Doyle’s dream train, however, encountered a speed bump of inconvenient truth when the Wisconsin Center for Investigative Journalism, in conjunction with a UW-Madison journalism class, issued a report concluding that the plan was, well, half-baked.” It would reach downtown Milwaukee, but stop nearly six miles shy of downtown Madison,” the center noted. Despite the massive price tag, nobody knows how many people would ride.
And, adding insult to injury, the center pointed out that Doyle’s high-speed train wasnt really high speed at all. “The description high speed,” it noted, “is a misnomer.” State transportation officials say the train likely would average about 70 mph the first few years. In other words, about the speed most people drive on the freeways right now.
Our out-of-touch legislators.
Who are these guys who blithely jack up the minimum wage and craft regulations that micromanage virtually every aspect of business?

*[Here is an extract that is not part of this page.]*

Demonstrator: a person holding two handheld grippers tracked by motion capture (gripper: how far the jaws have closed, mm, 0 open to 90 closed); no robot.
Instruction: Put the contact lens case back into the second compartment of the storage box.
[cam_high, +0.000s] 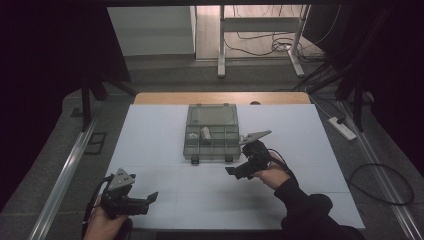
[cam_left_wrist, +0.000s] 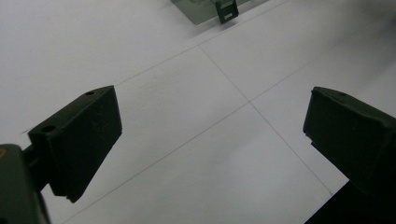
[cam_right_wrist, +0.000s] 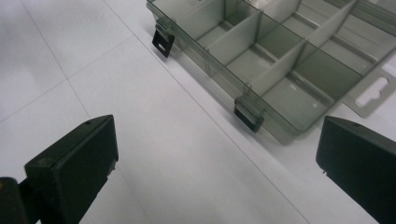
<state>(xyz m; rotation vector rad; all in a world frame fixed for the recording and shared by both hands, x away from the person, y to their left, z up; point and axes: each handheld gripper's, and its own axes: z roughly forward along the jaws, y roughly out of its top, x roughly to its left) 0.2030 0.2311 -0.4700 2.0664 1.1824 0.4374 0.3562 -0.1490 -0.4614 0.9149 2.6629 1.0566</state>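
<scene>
A smoky transparent organizer box (cam_high: 211, 132) lies open on the white counter (cam_high: 150, 135), near the middle of its far edge, with the lid folded back toward that edge. The tray is divided into small compartments, and one compartment in the far row holds a small pale object (cam_high: 205, 133); what it is cannot be told. Two dark latches (cam_right_wrist: 163, 43) hang at the near wall of the box.

The right gripper (cam_high: 239, 171) is held just beside the near right corner of the box, a little above the counter. Its jaws are wide apart and hold nothing; they point at the near wall of the box.

The left gripper (cam_high: 149, 198) is close to the near left corner of the counter, well apart from the box. Its jaws are also wide apart and empty, above bare counter.
</scene>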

In his recent report on term limits, WPRI’s own Christian Schneider painted a brief sketch of one of the Legislature’s most powerful members, Senate Majority Leader Russ Decker:
“For nearly two decades, Decker hasn’t had a boss, hasn’t had to make a payroll, hasn’t had to pay for his own health care, hasn’t had to worry about the threat of government intervention killing his job, and hasn’t had to fund any of his own retirement benefits – all while drawing a middle-class taxpayer-funded salary….
The last two elections, he’s been opposed by a local oddball who had his name legally changed to ‘Jimmy Boy’ in order to sell ‘Jimmy Boy’s Frozen Pizzas.’ Decker, a Democrat, won each election with roughly 68% of the vote. Yet freshmen entering college today werent alive the last time Decker held a job outside of state government.”
Those oppressive Legos.
Elsewhere in these pages Sol Stern chronicles the ideological pedagogy of Milwaukees Robert Peterson. In addition to his efforts to propagandize the young, Peterson is an editor of the journal Rethinking Schools, which has featured a cover story warning of the dangers posed to sensitive young minds by the plastic building blocks known as Legos.
In a story headlined “Why We Banned Legos,” the progressive educrats recount their horror as they realized that as the kids in their classes built stuff, the unwary tykes “were building their assumptions about ownership and the social power it conveys – assumptions that mirrored those of a class-based, capitalist society – a society that we teachers believe to be unjust and oppressive. As we watched the children build, we became increasingly concerned….”
“We agreed that we want to take part in shaping the children’s understandings from a perspective of social justice. So we decided to take the Legos out of the classroom.”
I’m guessing they’ve also eliminated dodgeball.
Be civil, you bigoted redneck.
And as fall, that bosom-friend of the maturing sun, mellowed into winter, our chattering classes continued to lecture us on the need for more civility in political discourse.
The Journal Sentinel tsk-tsked over the “hooliganism” at the summer’s town hall meetings, and Mike Tate, chair of the state Democratic Party, added his call for moderation and restored comity by labeling taxpayers who showed up at rallies as “extremist elements” who “frankly don’t believe in this country.”
Tate further declared: “They dont want to see more people have access to quality affordable health care; they dont want clean air and water. They fundamentally dont understand how the American government, economy and capitalism work. “
In a fundraising letter, he went on to compare soccer moms who attended the tea parties to “red-baiting McCarthyites…Know-Nothings and the KKK.” Inexplicably, Tate’s comment failed to appreciably raise the tone of the debate…as the mellow season turned into what promises to be a long and chilly winter.
Charles J. Sykes, the WI editor, is the author of six books and hosts a daily radio show on AM620 WTMJ in Milwaukee.